Description
This Carrot Cake Roll with Cream Cheese Filling is a delightful, moist cake rolled with a rich and creamy filling, topped with a sweet glaze drizzle. Featuring warm spices and shredded carrots, this dessert brings a classic carrot cake flavor in a fun and elegant rolled form, perfect for special occasions or any sweet craving.
Ingredients
For the Cake:
- 3/4 cup flour
- 2 tsp. ground cinnamon
- 1 tsp. baking powder
- 1/2 tsp. kosher salt
- 1/2 tsp. ground ginger
- 1/4 tsp. ground nutmeg
- 1/8 tsp. ground cloves
- 3 large eggs
- 1/2 cup granulated sugar
- 2 tbsp. vegetable oil
- 1 tsp. pure vanilla extract
- 3 medium carrots, shredded
For the Filling:
- 1 cup confectioners sugar
- 1 (8 oz.) package cream cheese, softened
- 6 tbsp. salted butter, softened
- 1 tsp. pure vanilla extract
For the Glaze Drizzle:
- 3 cups confectioners sugar
- 1/2 teaspoon vanilla extract
- 10-11 tbsp. milk
Instructions
- Prepare the Oven and Pan: Preheat your oven to 375 degrees F and line a 15 x 10 inch jelly roll pan with parchment paper, leaving an overhang on each side for easy removal.
- Mix Dry Ingredients: In a medium bowl, whisk together the flour, ground cinnamon, baking powder, kosher salt, ground ginger, nutmeg, and cloves until evenly combined.
- Combine Wet Ingredients: In a large bowl, whisk the eggs and granulated sugar until well combined and slightly frothy. Add the vegetable oil, vanilla extract, and shredded carrots, mixing again until incorporated.
- Form the Batter: Pour the dry ingredients into the large bowl with wet ingredients and gently fold until just combined to avoid overmixing.
- Bake the Cake: Spread the batter evenly into your prepared jelly roll pan. Bake for 12 minutes, or until the cake springs back lightly when touched. Remove the cake from the pan by lifting it using the parchment paper overhang.
- Roll the Cake to Cool: Place the cake onto a large wooden cutting board and gently roll it lengthwise while still warm to form the rolled shape. Carefully transfer it to a cooling rack and allow it to cool completely rolled.
- Prepare the Filling: In a medium bowl, whisk together the confectioners sugar, softened cream cheese, softened salted butter, and vanilla extract until the mixture is smooth and creamy.
- Assemble the Cake Roll: Once the cake has completely cooled, carefully unroll it.
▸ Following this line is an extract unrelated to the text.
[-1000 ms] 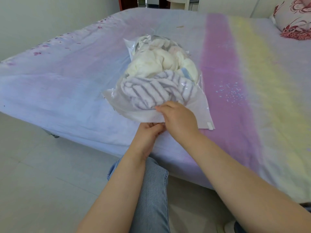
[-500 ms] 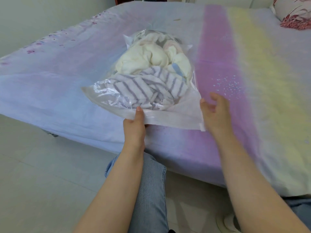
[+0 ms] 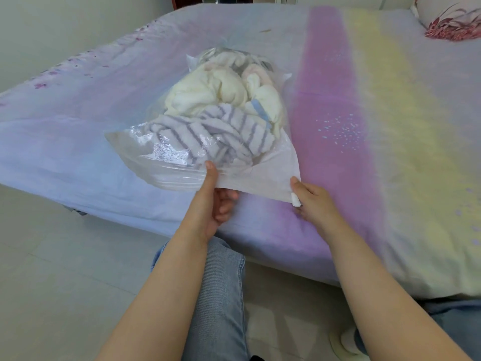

Spread the cream cheese filling evenly over the cake, leaving a small border on all sides.
- Roll and Chill: Re-roll the cake gently but tightly, wrap it with plastic cling wrap, and chill in the refrigerator for at least 1 hour to set.
- Prepare and Add Glaze: When ready to serve, whisk together the glaze ingredients—confectioners sugar, vanilla extract, and milk—until smooth. Drizzle this glaze evenly over the chilled cake roll.
- Serve: Slice the cake roll into even pieces and enjoy your delicious carrot cake dessert!
Notes
- Make sure to roll the cake while it is still warm to prevent cracking.
- Use fresh shredded carrots for best texture and flavor.
- Softened cream cheese and butter ensure a smooth filling consistency.
- The glaze thickness can be adjusted by adding more or less milk.
- This cake roll can be stored in the refrigerator for up to 3 days.
- To make slicing easier, chill the cake before cutting.